I want to suggest to leadership that we need more focus on upfront designs and that we should move wireframing and copy before sprint, when there is enough time for feedback and iterations (Duh, I know).
How do I sell this to stakeholders without alienating other teams, or making them feel I am crossing swimming lanes? What else should I be thinking about?

Welcome. :slight_smile:

The tricky thing here (in my experience) is often coming in as the new guy and introducing change. People can get their backs up and then the whole process becomes fraught. Is there someone that has been around for a while that you trust? I’d start by getting their buy in so that they can support you and champion the message.

Seconding what @hawk’s saying. I’ve been in a similar position in the past, and did cross lanes to get colleagues on board for more collaborative work… writers, designers, analysts, marketing, sales teams, and developers… and it took years (seriously). The most effective way to influence process change was to get a single stakeholder on the same page and rely on them to slowly turn the ship around.

For your immediate issue of not having time in a sprint… one thing that started to work for our team was to make sure we had a loose roadmap that extended beyond individual sprints. It wasn’t set in stone… and emphasized some broad themes that focused on the users and connected that to organizational priorities (e.g., “Reduce the amount of time it takes a customer to check out”). In the end it was absolutely critical. This allowed designers/writers/analysts to always be working at least one sprint ahead (sometimes more), so design and copy would be in a workable place before development started.

We also asked to get some flexible time with the development team blocked off in every sprint. It didn’t have to be much, and sometimes we didn’t need to use the time… but it was important to have available. This allowed us to also collaborate with the development team, so they could have input on the design/wireframes/content that they’d be implementing in future sprints (this is much different than sprint planning and other agile artifacts!). The goal was to make sure everyone was involved, could give feedback, and make sure every part of the process was well-informed.

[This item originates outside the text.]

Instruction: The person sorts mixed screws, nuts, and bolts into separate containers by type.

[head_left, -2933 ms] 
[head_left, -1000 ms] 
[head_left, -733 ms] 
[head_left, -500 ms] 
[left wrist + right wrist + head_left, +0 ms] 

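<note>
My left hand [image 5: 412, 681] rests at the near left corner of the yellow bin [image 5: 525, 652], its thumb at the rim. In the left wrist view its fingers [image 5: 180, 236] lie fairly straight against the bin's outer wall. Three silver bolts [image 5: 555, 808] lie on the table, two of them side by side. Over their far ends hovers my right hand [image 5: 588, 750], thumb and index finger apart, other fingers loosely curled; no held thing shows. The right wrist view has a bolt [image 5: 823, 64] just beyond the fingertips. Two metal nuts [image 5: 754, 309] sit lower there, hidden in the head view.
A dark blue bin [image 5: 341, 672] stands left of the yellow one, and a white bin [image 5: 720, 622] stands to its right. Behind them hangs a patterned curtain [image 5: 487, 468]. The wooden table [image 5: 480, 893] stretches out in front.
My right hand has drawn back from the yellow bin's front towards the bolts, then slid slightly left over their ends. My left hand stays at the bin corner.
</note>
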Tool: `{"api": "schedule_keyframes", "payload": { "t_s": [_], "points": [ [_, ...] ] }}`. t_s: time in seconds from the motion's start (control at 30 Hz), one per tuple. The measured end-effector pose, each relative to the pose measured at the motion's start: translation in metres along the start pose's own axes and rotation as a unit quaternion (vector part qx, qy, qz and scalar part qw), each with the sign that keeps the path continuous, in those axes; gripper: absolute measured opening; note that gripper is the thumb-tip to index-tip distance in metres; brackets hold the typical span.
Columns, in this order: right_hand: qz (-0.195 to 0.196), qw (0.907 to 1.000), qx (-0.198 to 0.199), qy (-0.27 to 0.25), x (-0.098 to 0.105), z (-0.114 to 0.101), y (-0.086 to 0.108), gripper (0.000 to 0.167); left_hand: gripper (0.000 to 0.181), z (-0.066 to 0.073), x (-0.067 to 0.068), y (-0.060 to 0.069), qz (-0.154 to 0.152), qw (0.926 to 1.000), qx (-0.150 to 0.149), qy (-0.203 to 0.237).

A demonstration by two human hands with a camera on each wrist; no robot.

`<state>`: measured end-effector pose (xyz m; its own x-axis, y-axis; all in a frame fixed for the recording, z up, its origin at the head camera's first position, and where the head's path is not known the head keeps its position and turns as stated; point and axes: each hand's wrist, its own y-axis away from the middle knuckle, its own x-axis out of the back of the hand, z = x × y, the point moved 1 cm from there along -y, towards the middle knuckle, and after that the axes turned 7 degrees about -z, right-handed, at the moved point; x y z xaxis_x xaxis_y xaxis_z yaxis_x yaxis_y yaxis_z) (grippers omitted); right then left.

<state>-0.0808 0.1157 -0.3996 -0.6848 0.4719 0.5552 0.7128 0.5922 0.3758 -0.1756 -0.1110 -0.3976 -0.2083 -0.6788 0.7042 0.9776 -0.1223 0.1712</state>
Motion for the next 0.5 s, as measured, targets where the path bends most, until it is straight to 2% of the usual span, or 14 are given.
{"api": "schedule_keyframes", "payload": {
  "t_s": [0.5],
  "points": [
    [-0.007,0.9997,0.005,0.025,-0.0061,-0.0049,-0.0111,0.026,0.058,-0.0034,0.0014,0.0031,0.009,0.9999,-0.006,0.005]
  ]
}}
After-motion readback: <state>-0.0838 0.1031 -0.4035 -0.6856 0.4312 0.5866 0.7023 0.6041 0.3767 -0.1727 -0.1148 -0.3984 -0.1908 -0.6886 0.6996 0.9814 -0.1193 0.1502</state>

This shifted much of the time spent on re-work to pre-work, and it can’t be emphasized enough how much better it feels to be heading a unified direction rather than struggling to get changes in after work has already been done. And the work was better because it had a variety of perspective and input from the start!

I’ve heard a lot of teams say that they’ll make the changes in phase 2 of a specific project/feature… and the running joke of course is that phase 2 just never happens.

Good luck!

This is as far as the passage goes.